» Items from a dataset
-------

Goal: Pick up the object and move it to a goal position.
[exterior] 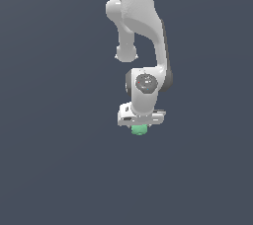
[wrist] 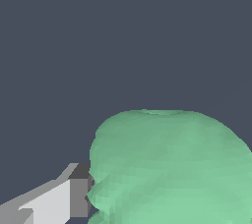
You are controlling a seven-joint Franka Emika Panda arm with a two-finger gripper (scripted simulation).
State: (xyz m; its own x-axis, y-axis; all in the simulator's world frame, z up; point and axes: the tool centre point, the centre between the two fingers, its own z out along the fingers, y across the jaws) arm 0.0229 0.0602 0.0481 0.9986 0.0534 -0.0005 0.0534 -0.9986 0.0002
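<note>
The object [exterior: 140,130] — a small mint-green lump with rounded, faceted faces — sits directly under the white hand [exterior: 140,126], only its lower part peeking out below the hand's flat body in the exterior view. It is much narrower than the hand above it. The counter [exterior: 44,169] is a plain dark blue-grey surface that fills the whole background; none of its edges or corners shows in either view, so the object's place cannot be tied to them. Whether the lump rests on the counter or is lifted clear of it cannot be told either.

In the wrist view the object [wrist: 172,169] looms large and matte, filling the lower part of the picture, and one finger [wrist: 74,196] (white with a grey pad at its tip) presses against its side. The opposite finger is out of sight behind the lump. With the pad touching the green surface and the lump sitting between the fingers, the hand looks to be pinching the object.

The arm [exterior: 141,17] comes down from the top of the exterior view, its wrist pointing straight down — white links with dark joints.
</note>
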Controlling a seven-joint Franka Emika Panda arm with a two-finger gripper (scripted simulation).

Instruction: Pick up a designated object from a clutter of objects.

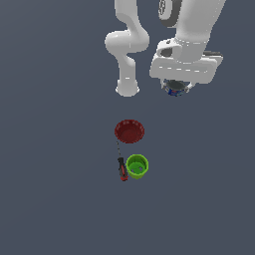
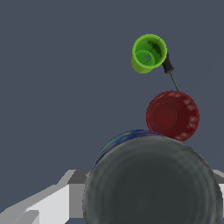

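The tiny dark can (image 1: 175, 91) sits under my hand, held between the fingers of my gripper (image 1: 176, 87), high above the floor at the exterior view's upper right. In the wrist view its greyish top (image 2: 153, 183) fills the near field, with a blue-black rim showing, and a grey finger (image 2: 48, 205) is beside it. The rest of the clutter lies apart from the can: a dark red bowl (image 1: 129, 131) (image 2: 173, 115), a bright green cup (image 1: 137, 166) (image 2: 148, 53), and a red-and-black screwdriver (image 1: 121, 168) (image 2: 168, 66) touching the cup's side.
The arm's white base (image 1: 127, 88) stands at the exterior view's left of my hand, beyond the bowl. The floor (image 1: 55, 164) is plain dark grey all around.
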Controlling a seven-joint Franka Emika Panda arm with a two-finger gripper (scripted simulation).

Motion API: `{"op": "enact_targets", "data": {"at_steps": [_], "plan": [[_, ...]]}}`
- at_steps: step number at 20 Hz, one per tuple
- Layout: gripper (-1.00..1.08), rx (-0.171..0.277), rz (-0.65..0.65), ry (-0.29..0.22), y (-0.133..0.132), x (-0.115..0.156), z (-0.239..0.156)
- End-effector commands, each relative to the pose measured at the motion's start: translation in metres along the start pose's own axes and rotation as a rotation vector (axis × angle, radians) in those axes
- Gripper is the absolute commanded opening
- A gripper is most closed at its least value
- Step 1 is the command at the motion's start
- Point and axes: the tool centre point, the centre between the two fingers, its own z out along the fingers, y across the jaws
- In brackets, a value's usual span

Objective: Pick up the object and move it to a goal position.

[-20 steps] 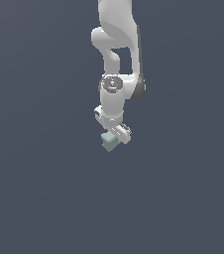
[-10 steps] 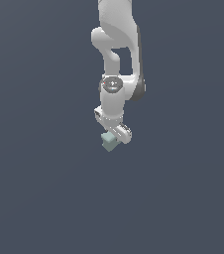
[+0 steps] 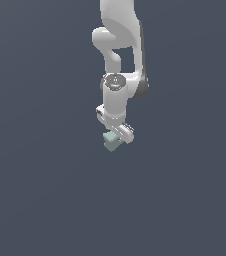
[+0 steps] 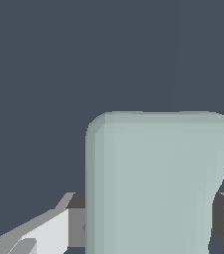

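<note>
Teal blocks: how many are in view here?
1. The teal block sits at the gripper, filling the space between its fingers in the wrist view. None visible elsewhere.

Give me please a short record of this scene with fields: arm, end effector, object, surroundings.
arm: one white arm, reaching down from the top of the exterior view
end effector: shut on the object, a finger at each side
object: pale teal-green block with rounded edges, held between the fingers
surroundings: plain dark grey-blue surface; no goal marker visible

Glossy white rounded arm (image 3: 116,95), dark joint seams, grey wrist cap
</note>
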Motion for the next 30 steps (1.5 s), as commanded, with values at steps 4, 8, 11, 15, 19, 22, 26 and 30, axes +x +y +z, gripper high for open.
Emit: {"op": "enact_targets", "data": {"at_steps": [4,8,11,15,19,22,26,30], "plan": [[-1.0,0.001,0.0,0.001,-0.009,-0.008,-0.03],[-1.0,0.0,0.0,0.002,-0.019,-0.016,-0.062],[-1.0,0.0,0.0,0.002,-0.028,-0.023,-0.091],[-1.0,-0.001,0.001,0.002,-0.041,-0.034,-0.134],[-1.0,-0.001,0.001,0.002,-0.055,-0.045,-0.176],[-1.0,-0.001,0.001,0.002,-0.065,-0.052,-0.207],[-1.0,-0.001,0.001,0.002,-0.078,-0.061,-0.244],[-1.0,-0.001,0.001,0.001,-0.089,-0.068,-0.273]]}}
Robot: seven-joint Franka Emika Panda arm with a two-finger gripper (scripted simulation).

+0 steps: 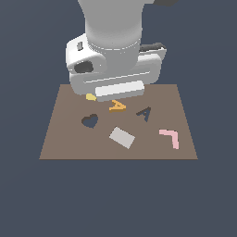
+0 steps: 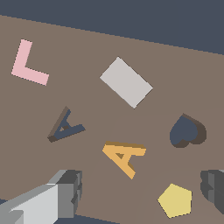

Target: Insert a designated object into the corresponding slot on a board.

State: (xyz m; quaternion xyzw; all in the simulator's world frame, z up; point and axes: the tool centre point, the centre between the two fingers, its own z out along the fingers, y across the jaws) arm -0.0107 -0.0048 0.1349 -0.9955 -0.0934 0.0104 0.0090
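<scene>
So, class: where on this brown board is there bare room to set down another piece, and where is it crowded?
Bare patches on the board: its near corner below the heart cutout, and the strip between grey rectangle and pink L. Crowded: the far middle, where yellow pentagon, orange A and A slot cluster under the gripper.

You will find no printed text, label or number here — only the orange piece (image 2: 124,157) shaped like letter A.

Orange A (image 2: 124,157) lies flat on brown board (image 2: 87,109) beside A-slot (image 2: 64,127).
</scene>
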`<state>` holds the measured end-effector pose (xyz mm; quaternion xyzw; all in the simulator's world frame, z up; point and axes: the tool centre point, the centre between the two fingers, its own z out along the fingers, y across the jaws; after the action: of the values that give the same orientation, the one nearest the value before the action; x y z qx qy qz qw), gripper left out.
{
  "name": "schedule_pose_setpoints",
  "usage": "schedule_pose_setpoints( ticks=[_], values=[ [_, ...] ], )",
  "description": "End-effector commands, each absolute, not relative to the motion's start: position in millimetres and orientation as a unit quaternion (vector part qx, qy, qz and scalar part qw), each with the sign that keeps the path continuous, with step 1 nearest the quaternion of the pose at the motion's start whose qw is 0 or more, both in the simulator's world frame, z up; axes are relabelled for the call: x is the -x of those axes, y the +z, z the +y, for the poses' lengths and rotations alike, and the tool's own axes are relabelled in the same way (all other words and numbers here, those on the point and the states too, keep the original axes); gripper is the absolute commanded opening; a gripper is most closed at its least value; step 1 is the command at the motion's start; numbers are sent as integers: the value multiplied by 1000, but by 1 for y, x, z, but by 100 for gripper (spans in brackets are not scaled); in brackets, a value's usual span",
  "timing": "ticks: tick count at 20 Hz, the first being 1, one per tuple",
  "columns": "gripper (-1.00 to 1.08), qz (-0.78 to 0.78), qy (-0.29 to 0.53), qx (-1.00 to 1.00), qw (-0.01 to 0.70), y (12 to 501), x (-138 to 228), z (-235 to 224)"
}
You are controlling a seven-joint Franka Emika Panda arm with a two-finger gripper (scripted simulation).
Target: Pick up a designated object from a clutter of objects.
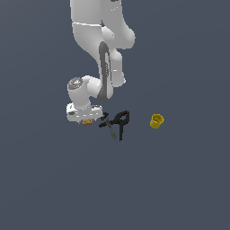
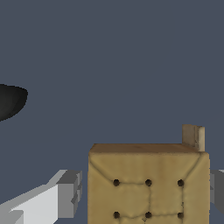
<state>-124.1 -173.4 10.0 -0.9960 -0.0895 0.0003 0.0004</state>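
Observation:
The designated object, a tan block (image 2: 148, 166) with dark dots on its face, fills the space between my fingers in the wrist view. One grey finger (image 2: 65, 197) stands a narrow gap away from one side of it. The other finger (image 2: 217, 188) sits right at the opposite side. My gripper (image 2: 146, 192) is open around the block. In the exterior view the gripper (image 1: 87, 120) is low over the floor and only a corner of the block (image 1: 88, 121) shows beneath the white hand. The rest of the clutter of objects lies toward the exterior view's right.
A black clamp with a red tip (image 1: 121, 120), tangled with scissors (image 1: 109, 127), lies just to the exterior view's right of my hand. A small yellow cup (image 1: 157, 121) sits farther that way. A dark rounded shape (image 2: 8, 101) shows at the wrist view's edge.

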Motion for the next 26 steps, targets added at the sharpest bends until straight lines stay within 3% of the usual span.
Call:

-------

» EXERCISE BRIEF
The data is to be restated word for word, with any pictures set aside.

» ANSWER SPACE
Goal: Pick up the object and move it to a goal position.
[exterior] 
[wrist] 
You are controlling a seven-joint Franka Emika Panda arm with a two-finger gripper (scripted simulation).
State: (xyz m; its own x-axis, y-axis; all in the simulator's world frame, z up; point and axes: the tool centre point, the centre between the two fingers, its own z out along the fingers, y across the jaws) arm 0.0229 0.0602 0.0481 0.9986 0.0534 -0.0005 0.0534 -0.9986 0.0002
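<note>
The object [exterior: 140,130] — a small mint-green lump with rounded, faceted faces — sits directly under the white hand [exterior: 140,126], only its lower part peeking out below the hand's flat body in the exterior view. It is much narrower than the hand above it. The counter [exterior: 44,169] is a plain dark blue-grey surface that fills the whole background; none of its edges or corners shows in either view, so the object's place cannot be tied to them. Whether the lump rests on the counter or is lifted clear of it cannot be told either.

In the wrist view the object [wrist: 172,169] looms large and matte, filling the lower part of the picture, and one finger [wrist: 74,196] (white with a grey pad at its tip) presses against its side. The opposite finger is out of sight behind the lump. With the pad touching the green surface and the lump sitting between the fingers, the hand looks to be pinching the object.

The arm [exterior: 141,17] comes down from the top of the exterior view, its wrist pointing straight down — white links with dark joints.
</note>
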Controlling a seven-joint Franka Emika Panda arm with a two-finger gripper (scripted simulation).

Instruction: Pick up a designated object from a clutter of objects.


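The tiny dark can (image 1: 175, 91) sits under my hand, held between the fingers of my gripper (image 1: 176, 87), high above the floor at the exterior view's upper right. In the wrist view its greyish top (image 2: 153, 183) fills the near field, with a blue-black rim showing, and a grey finger (image 2: 48, 205) is beside it. The rest of the clutter lies apart from the can: a dark red bowl (image 1: 129, 131) (image 2: 173, 115), a bright green cup (image 1: 137, 166) (image 2: 148, 53), and a red-and-black screwdriver (image 1: 121, 168) (image 2: 168, 66) touching the cup's side.
The arm's white base (image 1: 127, 88) stands at the exterior view's left of my hand, beyond the bowl. The floor (image 1: 55, 164) is plain dark grey all around.
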Controlling a seven-joint Franka Emika Panda arm with a two-finger gripper (scripted simulation).

Motion API: `{"op": "enact_targets", "data": {"at_steps": [_], "plan": [[_, ...]]}}`
- at_steps: step number at 20 Hz, one per tuple
- Layout: gripper (-1.00..1.08), rx (-0.171..0.277), rz (-0.65..0.65), ry (-0.29..0.22), y (-0.133..0.132), x (-0.115..0.156), z (-0.239..0.156)
- End-effector commands, each relative to the pose measured at the motion's start: translation in metres along the start pose's own axes and rotation as a rotation vector (axis × angle, radians) in those axes
- Gripper is the absolute commanded opening
- A gripper is most closed at its least value
- Step 1 is the command at the motion's start
- Point and axes: the tool centre point, the centre between the two fingers, its own z out along the fingers, y across the jaws
- In brackets, a value's usual span

Objective: Pick up the object and move it to a goal position.

[-20 steps] 
[-10 steps] 
[+0 steps] 
[+0 steps] 

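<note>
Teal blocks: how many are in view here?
1. The teal block sits at the gripper, filling the space between its fingers in the wrist view. None visible elsewhere.

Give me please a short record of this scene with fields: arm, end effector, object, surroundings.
arm: one white arm, reaching down from the top of the exterior view
end effector: shut on the object, a finger at each side
object: pale teal-green block with rounded edges, held between the fingers
surroundings: plain dark grey-blue surface; no goal marker visible

Glossy white rounded arm (image 3: 116,95), dark joint seams, grey wrist cap
</note>
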Motion for the next 30 steps (1.5 s), as commanded, with values at steps 4, 8, 11, 15, 19, 22, 26 and 30, axes +x +y +z, gripper high for open.
Emit: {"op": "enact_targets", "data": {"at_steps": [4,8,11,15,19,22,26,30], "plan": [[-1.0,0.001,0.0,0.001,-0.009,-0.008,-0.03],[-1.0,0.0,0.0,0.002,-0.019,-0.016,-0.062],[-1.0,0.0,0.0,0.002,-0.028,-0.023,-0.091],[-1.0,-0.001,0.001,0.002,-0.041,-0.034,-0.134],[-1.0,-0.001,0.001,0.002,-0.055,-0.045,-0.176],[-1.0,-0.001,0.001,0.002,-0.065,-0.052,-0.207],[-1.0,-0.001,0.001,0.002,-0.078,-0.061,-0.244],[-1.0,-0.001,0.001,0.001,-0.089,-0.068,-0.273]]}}
Robot: seven-joint Franka Emika Panda arm with a two-finger gripper (scripted simulation).

+0 steps: 
+0 steps: 

Target: Insert a designated object into the corresponding slot on a board.

State: (xyz m; quaternion xyzw; all in the simulator's world frame, z up; point and axes: the tool centre point, the centre between the two fingers, its own z out along the fingers, y across the jaws) arm -0.0107 -0.0048 0.1349 -0.9955 -0.0934 0.0104 0.0090
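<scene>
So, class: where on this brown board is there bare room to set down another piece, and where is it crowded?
Bare patches on the board: its near corner below the heart cutout, and the strip between grey rectangle and pink L. Crowded: the far middle, where yellow pentagon, orange A and A slot cluster under the gripper.

You will find no printed text, label or number here — only the orange piece (image 2: 124,157) shaped like letter A.

Orange A (image 2: 124,157) lies flat on brown board (image 2: 87,109) beside A-slot (image 2: 64,127).
</scene>
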`<state>` holds the measured end-effector pose (xyz mm; quaternion xyzw; all in the simulator's world frame, z up; point and axes: the tool centre point, the centre between the two fingers, its own z out along the fingers, y across the jaws; after the action: of the values that give the same orientation, the one nearest the value before the action; x y z qx qy qz qw), gripper left out.
{
  "name": "schedule_pose_setpoints",
  "usage": "schedule_pose_setpoints( ticks=[_], values=[ [_, ...] ], )",
  "description": "End-effector commands, each absolute, not relative to the motion's start: position in millimetres and orientation as a unit quaternion (vector part qx, qy, qz and scalar part qw), each with the sign that keeps the path continuous, with step 1 nearest the quaternion of the pose at the motion's start whose qw is 0 or more, both in the simulator's world frame, z up; axes are relabelled for the call: x is the -x of those axes, y the +z, z the +y, for the poses' lengths and rotations alike, and the tool's own axes are relabelled in the same way (all other words and numbers here, those on the point and the states too, keep the original axes); gripper is the absolute commanded opening; a gripper is most closed at its least value; step 1 is the command at the motion's start; numbers are sent as integers: the value multiplied by 1000, but by 1 for y, x, z, but by 100 for gripper (spans in brackets are not scaled); in brackets, a value's usual span",
  "timing": "ticks: tick count at 20 Hz, the first being 1, one per tuple",
  "columns": "gripper (-1.00 to 1.08), qz (-0.78 to 0.78), qy (-0.29 to 0.53), qx (-1.00 to 1.00), qw (-0.01 to 0.70), y (12 to 501), x (-138 to 228), z (-235 to 224)"
}
You are controlling a seven-joint Franka Emika Panda arm with a two-finger gripper (scripted simulation).
Target: Pick up a designated object from a clutter of objects.
<state>-124.1 -173.4 10.0 -0.9960 -0.0895 0.0003 0.0004</state>
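Observation:
The designated object, a tan block (image 2: 148, 166) with dark dots on its face, fills the space between my fingers in the wrist view. One grey finger (image 2: 65, 197) stands a narrow gap away from one side of it. The other finger (image 2: 217, 188) sits right at the opposite side. My gripper (image 2: 146, 192) is open around the block. In the exterior view the gripper (image 1: 87, 120) is low over the floor and only a corner of the block (image 1: 88, 121) shows beneath the white hand. The rest of the clutter of objects lies toward the exterior view's right.
A black clamp with a red tip (image 1: 121, 120), tangled with scissors (image 1: 109, 127), lies just to the exterior view's right of my hand. A small yellow cup (image 1: 157, 121) sits farther that way. A dark rounded shape (image 2: 8, 101) shows at the wrist view's edge.
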
Motion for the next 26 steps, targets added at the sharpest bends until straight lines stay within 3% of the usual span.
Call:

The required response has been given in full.